• **What you need to do**
From the first line to the last, set down the material exactly, leaving out its pictures.

_ _ _ _

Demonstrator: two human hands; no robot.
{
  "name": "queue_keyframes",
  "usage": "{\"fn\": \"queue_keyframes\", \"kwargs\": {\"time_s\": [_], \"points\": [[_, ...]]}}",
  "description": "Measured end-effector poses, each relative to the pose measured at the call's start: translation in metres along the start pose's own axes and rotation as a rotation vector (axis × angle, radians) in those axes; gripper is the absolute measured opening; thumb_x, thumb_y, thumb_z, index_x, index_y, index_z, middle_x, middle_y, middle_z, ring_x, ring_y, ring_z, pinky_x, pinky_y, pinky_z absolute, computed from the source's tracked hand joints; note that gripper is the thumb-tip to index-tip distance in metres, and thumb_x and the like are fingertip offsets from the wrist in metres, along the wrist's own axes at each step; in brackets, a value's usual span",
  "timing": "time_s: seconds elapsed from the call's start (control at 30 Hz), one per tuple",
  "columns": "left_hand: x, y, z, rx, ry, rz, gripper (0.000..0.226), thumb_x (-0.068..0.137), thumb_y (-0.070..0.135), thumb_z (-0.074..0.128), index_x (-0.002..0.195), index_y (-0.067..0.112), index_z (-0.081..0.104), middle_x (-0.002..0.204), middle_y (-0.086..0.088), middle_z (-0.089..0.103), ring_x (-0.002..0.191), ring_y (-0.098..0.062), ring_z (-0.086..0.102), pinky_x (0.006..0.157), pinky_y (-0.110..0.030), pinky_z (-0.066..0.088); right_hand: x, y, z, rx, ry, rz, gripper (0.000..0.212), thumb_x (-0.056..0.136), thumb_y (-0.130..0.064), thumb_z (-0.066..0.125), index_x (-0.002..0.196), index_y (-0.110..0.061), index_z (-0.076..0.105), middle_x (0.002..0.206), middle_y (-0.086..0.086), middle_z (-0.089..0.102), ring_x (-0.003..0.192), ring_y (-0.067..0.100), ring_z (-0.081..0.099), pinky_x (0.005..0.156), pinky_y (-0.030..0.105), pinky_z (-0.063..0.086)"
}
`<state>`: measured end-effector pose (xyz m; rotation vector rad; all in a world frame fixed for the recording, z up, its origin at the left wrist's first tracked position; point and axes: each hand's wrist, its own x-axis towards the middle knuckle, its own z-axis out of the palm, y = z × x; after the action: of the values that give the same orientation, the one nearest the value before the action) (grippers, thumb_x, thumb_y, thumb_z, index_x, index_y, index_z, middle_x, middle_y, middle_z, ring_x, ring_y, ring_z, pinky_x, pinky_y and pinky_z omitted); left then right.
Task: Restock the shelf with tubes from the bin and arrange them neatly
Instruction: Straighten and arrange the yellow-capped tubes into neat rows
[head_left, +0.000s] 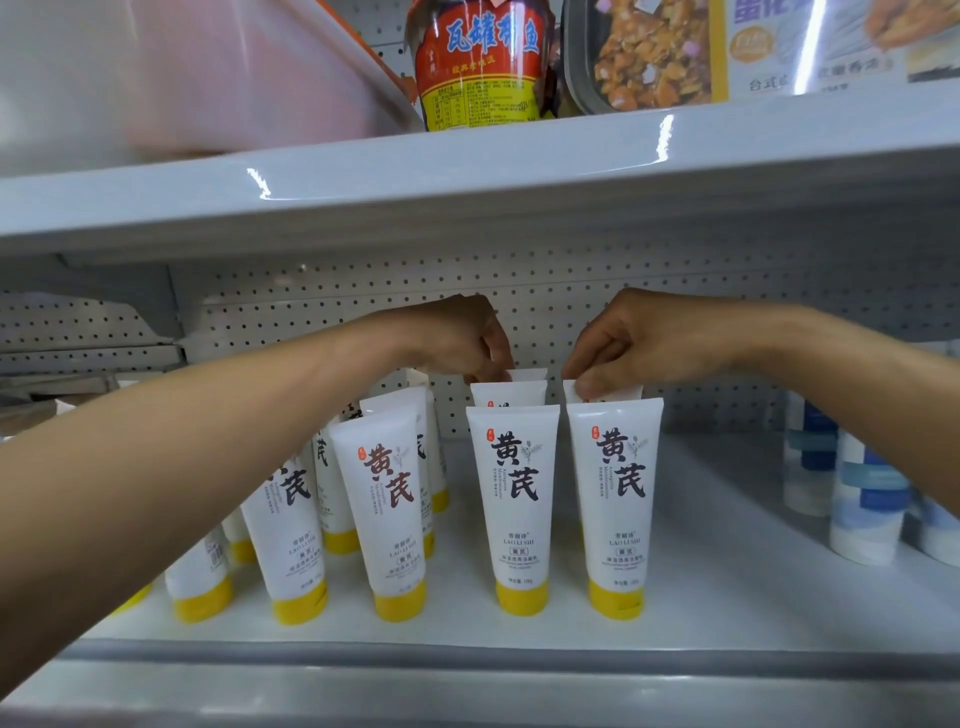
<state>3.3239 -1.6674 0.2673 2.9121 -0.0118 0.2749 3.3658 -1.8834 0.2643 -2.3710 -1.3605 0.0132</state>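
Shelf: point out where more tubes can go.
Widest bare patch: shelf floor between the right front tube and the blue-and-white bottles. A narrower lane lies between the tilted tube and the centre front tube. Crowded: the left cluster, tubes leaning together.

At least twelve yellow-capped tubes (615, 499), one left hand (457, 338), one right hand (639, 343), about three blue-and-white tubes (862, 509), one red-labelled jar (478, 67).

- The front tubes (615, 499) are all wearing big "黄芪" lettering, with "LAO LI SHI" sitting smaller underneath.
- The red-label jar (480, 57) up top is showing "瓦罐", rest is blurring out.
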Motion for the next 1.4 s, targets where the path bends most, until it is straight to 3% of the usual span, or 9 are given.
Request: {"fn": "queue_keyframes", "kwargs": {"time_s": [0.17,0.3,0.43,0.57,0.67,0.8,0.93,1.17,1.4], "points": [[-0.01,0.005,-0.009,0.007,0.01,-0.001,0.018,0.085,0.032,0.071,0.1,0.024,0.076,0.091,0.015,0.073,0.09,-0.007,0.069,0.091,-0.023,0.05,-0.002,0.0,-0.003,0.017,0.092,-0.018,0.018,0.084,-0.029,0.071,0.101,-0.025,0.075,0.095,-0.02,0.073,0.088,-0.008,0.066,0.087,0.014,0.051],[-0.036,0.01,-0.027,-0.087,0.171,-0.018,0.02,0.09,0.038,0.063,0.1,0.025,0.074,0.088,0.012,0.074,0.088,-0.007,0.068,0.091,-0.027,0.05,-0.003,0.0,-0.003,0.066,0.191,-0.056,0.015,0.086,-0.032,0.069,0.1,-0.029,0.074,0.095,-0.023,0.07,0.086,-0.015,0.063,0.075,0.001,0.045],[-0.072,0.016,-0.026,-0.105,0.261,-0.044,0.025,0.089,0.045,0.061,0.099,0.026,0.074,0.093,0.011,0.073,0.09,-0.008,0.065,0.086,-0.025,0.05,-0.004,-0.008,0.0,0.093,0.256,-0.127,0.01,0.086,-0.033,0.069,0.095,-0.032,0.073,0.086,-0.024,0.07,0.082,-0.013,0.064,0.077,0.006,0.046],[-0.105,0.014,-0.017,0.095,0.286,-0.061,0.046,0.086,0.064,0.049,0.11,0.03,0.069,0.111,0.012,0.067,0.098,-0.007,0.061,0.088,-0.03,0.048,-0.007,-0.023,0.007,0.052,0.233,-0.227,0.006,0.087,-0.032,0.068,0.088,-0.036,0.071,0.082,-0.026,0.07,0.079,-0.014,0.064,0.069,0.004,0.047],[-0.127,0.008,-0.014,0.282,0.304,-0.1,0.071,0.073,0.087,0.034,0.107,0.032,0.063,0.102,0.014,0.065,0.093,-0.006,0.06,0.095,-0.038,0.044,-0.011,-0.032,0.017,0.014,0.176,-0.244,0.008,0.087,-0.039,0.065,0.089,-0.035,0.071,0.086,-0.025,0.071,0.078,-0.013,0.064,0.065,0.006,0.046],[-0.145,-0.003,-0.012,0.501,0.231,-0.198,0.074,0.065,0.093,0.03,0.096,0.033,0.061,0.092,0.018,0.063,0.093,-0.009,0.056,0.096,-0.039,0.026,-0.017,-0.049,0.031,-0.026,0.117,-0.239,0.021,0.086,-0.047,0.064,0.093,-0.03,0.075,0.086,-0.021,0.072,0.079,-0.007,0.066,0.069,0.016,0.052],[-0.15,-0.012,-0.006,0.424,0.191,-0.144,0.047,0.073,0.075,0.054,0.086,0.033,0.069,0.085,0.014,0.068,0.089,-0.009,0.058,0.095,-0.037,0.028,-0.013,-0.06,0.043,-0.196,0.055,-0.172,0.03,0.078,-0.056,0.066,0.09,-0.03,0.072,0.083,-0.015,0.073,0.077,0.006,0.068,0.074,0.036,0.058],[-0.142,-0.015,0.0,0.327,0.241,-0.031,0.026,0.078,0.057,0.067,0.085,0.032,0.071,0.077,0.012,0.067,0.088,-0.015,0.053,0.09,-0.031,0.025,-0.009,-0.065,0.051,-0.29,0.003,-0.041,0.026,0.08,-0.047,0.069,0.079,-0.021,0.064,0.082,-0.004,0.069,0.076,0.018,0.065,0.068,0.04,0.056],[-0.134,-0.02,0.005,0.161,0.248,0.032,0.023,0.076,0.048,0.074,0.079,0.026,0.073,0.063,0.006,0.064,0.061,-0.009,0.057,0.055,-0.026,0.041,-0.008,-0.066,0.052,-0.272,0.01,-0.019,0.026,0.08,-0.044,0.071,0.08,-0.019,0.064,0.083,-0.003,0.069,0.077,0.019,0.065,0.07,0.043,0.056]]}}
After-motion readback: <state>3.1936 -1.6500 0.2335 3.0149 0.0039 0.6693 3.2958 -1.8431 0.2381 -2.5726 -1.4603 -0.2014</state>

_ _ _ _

• **Written response**
Demonstrator: two human hands; no robot.
{
  "name": "queue_keyframes",
  "usage": "{\"fn\": \"queue_keyframes\", \"kwargs\": {\"time_s\": [_], \"points\": [[_, ...]]}}",
  "description": "Measured end-effector poses, each relative to the pose measured at the call's start: translation in metres along the start pose's own axes and rotation as a rotation vector (axis × angle, radians) in those axes; gripper is the absolute measured opening; thumb_x, thumb_y, thumb_z, index_x, index_y, index_z, middle_x, middle_y, middle_z, ring_x, ring_y, ring_z, pinky_x, pinky_y, pinky_z absolute, computed from the source's tracked hand joints; note that gripper is the thumb-tip to index-tip distance in metres, and thumb_x and the like are fingertip offsets from the wrist in metres, along the wrist's own axes at each step; in brackets, a value's usual span",
  "timing": "time_s: seconds elapsed from the call's start (control at 30 Hz), one per tuple",
  "columns": "left_hand: x, y, z, rx, ry, rz, gripper (0.000..0.226), thumb_x (-0.068..0.137), thumb_y (-0.070..0.135), thumb_z (-0.074..0.128), index_x (-0.002..0.195), index_y (-0.067..0.112), index_z (-0.081..0.104), middle_x (-0.002..0.204), middle_y (-0.086..0.088), middle_z (-0.089..0.103), ring_x (-0.002..0.191), ring_y (-0.098..0.062), ring_z (-0.086..0.102), pinky_x (0.006..0.157), pinky_y (-0.110..0.030), pinky_z (-0.066..0.088); right_hand: x, y, z, rx, ry, rz, gripper (0.000..0.212), thumb_x (-0.056..0.136), thumb_y (-0.130..0.064), thumb_z (-0.066..0.125), index_x (-0.002..0.196), index_y (-0.110..0.061), index_z (-0.076..0.105), middle_x (0.002..0.206), middle_y (-0.086..0.086), middle_z (-0.089..0.102), ring_x (-0.003..0.192), ring_y (-0.067..0.100), ring_z (-0.081..0.099), pinky_x (0.005..0.156), pinky_y (-0.030..0.105), pinky_z (-0.063..0.086)"
}
`<state>`: measured end-effector pose (xyz m; rotation vector rad; all in a world frame fixed for the recording, z up, its origin at the left wrist's first tracked position; point and axes: each hand's wrist, its own x-axis towards the middle knuckle, its own z-axis out of the palm, y = z × x; after the action: of the values that give the same orientation, the one nearest the value before the action) (grippers, thumb_x, thumb_y, thumb_z, index_x, index_y, index_z, middle_x, middle_y, middle_z, ring_x, ring_y, ring_z, pinky_x, pinky_y and pinky_z omitted); left then right.
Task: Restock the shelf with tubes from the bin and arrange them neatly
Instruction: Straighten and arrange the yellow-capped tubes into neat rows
[head_left, +0.000s] 
<state>3.3239 -1.6674 0.2673 2.9121 -0.0118 0.2749 3.3658 -1.8834 0.2643 -2.3710 -1.3605 0.0132</state>
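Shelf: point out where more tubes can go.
Widest bare patch: shelf floor between the right front tube and the blue-and-white bottles. A narrower lane lies between the tilted tube and the centre front tube. Crowded: the left cluster, tubes leaning together.

At least twelve yellow-capped tubes (615, 499), one left hand (457, 338), one right hand (639, 343), about three blue-and-white tubes (862, 509), one red-labelled jar (478, 67).

- The front tubes (615, 499) are all wearing big "黄芪" lettering, with "LAO LI SHI" sitting smaller underneath.
- The red-label jar (480, 57) up top is showing "瓦罐", rest is blurring out.
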Motion for the next 1.4 s, targets where the path bends most, until it is straight to 3% of the usual span, or 9 are given.
Request: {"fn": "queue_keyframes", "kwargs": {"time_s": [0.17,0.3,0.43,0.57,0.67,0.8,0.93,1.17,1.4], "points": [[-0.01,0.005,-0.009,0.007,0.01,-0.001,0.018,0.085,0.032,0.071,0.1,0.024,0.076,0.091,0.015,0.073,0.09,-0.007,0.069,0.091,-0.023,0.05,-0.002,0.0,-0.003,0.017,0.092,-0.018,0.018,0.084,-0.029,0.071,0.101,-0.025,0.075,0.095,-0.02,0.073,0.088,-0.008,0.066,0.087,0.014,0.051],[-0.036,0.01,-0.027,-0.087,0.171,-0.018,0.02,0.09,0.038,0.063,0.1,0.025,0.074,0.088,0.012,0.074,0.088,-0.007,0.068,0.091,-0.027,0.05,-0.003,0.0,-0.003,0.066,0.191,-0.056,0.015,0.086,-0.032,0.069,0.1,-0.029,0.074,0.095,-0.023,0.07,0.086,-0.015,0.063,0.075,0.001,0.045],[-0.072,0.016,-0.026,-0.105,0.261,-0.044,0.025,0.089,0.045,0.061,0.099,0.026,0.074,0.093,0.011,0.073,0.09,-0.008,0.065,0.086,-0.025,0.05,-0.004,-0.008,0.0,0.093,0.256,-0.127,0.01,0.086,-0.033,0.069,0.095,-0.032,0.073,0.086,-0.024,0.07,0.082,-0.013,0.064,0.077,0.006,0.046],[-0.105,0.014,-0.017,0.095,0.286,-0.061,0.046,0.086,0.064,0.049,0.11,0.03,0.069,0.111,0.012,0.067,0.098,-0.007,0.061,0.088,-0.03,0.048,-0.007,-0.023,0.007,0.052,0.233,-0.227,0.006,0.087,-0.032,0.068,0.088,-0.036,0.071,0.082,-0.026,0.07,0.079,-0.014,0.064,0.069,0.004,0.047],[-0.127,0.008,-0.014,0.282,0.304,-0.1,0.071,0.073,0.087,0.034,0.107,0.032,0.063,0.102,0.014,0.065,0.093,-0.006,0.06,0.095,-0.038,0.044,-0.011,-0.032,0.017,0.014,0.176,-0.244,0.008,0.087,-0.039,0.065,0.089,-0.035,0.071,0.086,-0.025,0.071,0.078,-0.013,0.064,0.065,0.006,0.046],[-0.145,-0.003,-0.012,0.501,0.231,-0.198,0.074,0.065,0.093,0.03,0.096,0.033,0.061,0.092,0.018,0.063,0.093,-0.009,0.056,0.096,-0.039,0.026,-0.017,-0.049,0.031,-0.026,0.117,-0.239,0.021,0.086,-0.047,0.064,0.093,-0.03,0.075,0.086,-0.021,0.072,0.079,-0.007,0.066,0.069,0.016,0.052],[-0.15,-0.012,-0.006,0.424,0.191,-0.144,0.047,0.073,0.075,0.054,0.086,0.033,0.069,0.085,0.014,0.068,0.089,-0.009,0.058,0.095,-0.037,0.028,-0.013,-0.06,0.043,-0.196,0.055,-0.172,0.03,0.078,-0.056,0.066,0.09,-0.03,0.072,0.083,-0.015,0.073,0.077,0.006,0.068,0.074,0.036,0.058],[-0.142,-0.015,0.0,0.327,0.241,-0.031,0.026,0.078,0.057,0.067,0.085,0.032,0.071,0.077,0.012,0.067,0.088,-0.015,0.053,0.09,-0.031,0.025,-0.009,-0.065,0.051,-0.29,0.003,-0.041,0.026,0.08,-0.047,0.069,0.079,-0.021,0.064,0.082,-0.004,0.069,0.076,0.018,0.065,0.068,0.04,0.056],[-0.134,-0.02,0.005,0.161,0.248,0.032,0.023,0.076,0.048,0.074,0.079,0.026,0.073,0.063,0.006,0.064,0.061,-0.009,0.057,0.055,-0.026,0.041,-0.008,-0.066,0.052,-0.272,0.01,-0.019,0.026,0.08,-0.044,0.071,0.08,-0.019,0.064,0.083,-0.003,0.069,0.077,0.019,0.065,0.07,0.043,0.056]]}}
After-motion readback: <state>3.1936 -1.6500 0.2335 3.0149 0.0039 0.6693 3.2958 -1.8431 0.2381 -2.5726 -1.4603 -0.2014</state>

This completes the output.